### About this exercise
Among the entries below, find how many lines carry the word "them" and state only that figure.
· · · · · · ·
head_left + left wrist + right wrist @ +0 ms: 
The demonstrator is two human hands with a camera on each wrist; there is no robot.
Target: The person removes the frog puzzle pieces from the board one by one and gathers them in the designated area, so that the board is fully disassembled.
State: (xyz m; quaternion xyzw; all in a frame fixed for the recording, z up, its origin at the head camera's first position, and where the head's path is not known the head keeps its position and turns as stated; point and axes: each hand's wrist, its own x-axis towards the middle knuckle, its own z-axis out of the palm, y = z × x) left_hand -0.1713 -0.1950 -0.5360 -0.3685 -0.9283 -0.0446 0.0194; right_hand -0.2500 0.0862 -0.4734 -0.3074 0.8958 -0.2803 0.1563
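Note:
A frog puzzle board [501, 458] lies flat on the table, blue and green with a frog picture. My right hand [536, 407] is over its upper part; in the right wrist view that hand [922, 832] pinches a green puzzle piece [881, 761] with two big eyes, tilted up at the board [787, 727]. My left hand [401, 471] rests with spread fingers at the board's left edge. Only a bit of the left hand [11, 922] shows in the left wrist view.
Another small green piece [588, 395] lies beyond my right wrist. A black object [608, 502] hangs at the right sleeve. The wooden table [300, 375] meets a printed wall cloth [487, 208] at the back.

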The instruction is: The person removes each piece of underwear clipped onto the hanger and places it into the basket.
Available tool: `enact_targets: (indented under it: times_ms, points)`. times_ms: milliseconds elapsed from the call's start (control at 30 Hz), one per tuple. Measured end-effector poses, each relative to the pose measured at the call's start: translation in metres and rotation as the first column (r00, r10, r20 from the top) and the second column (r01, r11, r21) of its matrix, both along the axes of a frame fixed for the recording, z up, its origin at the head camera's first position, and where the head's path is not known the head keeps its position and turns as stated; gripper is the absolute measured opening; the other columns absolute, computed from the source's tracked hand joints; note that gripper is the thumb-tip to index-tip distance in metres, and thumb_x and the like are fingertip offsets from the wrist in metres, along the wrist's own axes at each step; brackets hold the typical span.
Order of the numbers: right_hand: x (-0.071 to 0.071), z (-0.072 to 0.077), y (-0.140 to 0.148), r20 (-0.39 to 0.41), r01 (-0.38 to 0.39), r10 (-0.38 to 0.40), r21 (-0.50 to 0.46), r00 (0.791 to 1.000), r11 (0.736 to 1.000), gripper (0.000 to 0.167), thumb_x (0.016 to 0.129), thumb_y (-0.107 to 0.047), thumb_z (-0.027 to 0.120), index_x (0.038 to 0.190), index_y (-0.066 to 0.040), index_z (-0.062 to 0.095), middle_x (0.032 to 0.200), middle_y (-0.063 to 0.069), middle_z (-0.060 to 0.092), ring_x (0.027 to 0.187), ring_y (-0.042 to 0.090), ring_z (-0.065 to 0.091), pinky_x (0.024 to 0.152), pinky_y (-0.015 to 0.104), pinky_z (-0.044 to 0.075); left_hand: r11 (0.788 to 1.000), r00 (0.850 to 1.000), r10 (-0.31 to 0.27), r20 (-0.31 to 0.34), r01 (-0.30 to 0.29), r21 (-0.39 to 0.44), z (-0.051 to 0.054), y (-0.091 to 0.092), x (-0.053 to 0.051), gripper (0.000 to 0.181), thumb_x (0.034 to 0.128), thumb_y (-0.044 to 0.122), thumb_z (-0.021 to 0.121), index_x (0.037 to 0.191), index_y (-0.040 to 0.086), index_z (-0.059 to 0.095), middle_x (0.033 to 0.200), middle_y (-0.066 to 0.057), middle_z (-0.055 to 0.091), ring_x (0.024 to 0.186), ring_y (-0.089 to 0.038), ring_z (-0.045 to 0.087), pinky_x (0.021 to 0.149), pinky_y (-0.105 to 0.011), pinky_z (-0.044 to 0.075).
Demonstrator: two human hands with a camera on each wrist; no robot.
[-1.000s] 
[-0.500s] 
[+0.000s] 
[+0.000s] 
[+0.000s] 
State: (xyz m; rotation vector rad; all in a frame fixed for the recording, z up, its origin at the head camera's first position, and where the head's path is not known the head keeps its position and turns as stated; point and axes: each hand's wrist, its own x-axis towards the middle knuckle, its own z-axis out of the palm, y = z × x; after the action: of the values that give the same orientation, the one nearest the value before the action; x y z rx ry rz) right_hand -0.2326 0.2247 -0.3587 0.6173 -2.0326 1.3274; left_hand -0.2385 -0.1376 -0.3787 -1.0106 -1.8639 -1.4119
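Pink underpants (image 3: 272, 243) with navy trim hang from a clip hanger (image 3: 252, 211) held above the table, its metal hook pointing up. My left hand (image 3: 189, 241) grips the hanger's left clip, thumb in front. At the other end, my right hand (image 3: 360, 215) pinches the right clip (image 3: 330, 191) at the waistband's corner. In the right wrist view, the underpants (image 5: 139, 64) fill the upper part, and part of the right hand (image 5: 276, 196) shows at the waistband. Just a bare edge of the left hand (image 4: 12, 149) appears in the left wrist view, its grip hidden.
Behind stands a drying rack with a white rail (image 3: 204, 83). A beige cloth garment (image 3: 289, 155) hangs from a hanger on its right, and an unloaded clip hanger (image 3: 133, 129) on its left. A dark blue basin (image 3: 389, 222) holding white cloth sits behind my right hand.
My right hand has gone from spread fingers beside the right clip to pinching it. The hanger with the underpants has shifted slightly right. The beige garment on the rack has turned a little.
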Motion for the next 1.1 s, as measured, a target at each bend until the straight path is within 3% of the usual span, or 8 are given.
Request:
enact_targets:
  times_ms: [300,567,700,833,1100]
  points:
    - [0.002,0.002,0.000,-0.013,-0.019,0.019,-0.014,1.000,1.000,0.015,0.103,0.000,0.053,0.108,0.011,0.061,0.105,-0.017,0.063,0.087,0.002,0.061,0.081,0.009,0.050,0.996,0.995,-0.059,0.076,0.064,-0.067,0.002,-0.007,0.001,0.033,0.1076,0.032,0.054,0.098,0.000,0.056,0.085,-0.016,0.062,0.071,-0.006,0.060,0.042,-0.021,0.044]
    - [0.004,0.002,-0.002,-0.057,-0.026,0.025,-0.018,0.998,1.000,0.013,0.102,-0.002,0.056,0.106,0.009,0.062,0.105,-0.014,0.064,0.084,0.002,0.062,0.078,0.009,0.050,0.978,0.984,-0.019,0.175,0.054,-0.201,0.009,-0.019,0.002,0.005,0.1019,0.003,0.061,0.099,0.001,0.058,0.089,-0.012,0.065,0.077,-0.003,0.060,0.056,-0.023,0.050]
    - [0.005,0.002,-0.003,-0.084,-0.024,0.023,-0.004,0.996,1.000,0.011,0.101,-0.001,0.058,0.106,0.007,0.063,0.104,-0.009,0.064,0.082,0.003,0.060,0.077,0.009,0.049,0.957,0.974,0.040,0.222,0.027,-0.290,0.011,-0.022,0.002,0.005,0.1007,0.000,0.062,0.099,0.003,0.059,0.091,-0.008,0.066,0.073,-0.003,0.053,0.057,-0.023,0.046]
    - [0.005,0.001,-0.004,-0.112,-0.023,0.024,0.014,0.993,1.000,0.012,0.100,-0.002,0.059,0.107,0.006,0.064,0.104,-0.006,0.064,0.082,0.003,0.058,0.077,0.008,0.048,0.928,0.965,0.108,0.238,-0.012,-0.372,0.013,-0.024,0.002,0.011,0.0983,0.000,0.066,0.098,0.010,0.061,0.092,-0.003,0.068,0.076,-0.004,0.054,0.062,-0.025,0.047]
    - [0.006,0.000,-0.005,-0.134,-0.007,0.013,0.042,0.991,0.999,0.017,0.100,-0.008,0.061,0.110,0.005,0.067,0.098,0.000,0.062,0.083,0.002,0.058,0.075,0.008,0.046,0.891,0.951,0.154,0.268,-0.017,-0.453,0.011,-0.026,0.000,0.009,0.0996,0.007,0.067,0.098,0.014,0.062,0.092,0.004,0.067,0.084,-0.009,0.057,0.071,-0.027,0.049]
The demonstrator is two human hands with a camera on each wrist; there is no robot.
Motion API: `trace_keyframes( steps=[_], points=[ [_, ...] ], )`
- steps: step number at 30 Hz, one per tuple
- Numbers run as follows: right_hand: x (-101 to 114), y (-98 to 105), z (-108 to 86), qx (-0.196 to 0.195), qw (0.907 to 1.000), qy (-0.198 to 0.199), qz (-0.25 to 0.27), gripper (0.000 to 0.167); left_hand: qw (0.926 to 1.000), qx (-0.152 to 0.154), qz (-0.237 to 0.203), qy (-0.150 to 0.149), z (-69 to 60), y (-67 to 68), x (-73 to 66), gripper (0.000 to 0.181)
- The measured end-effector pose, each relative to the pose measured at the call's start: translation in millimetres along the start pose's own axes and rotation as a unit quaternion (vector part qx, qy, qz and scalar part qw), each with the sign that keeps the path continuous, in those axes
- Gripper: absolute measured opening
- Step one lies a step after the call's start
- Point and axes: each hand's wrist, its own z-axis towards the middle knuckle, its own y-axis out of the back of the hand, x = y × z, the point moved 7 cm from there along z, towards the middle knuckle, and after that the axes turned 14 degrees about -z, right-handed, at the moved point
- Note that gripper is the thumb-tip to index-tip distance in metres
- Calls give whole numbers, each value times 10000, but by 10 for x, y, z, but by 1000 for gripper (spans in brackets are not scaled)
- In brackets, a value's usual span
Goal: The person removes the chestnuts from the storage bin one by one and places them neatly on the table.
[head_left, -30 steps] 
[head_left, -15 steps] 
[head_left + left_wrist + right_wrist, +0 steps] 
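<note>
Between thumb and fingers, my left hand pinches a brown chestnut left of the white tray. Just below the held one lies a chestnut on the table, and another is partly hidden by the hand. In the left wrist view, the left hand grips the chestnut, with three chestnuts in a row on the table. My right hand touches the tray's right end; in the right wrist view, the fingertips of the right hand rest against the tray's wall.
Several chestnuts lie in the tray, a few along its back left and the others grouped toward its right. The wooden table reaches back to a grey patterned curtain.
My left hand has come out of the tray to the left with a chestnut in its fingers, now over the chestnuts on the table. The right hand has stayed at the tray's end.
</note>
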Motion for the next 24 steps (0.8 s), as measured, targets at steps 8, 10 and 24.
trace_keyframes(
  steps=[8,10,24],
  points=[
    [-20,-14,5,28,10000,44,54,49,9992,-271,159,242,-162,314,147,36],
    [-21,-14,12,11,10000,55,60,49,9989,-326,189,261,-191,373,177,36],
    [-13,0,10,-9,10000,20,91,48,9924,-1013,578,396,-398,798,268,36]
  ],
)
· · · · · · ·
### Task answer
2